Congrats!

You have made it to the end of the course, and now it is time for your final project :)

General Guidelines

The final project will be a screen recorded video (use zoom) of you going through a knitted Rmd that tells a story with data visualizations

  • Requirements
    • A minimum of 4 Data Visualizations generated from either the SDR-2023-Data.csv or SIDS-SDR-2023-data.csv
    • Context
      • Minimum of 8 sentences describing and interpreting each visualization
        • Questions to consider
          • What is the variable(s) shown?
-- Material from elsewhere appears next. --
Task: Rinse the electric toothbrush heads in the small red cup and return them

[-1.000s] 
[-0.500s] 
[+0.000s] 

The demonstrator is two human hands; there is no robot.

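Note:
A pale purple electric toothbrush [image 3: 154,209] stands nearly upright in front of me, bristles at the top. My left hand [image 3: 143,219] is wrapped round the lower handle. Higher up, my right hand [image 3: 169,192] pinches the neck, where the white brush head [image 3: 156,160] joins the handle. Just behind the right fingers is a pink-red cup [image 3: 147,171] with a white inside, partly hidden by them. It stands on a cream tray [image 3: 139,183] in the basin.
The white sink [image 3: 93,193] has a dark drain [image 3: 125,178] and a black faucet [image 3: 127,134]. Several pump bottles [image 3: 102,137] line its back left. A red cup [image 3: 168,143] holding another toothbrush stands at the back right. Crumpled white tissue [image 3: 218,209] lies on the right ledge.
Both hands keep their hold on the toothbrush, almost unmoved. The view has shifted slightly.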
Why did you choose the variable(s)
            • Be sure to describe the variables
              • For example:
                • Explain the variable normalized_score_sdg7_elecac is the percentage of the population with access to electricity
          • Why did you choose to visualize the data in this way? (map vs bar chart vs scatter plot etc)
          • What does the visualization show us?
    • A narrative
      • This cannot be a document of 4 visualizations that don’t tie into each other / make sense together.
      • Supplemented by your written sentences, the visualizations must tell a story
    • The code must be reproducible
      • You need to be able to Restart R, clear your environment (broom icon), and then hit the knit button to produce a knitted Rmd (similar to those on the course website). If there are any errors in your code, the knit button will prompt an error message instead of producing a document
  • Project Suggestions
    • We want you to be as creative as possible but here are a few suggestions if you could use some guidance
      • Focus on a country and tell the story of that country within the SDG’s
        • Give a brief textual description describing the country
          • Add some info that is not related to the SDG’s to give the audience context
        • What is the countries overall SDG Score?
        • Make a plot of the 17 normalized sdg scores for that country
        • Highlight the SDG the country has the most success in and the SDG where the largest challenges remain
          • Explore the different indicators in each of these SDG’s
        • Which cluster does the country fall into?
          • When you increase the number of clusters, which cluster does the country fall into?
        • For the scatter plots/linear regression in the statistics lesson:
          • Does the country follow the trend or is it an outlier?
            • Try a few combinations of SDG’s on the x and y axis
          • How does the country compare to the other countries in it’s region?
      • Focus on an SDG and tell the story of that SDG
        • What is the global distribution of that SDG’s scores?
        • Visualize the SDG on a map
        • What are the indicators in that SDG?
          • What are they’re normalized scores?
        • What does the global trend look like for that SDG?
          • ↑ ➚ → ↓
            • What do the trends look like for the indicators?
        • What are the strongest predictors of that SDG’s normalized score? (random forest in machine learning)
          • How about the strongest predictors of one of the indicators?

Coding Guidelines

Awesome! So let’s think about the format of your R Markdown

First, you need to create a New R Markdown

  • Name the R Mardown you project title
  • Save your R Markdown file with the save icon (no_spaces_in_the_name)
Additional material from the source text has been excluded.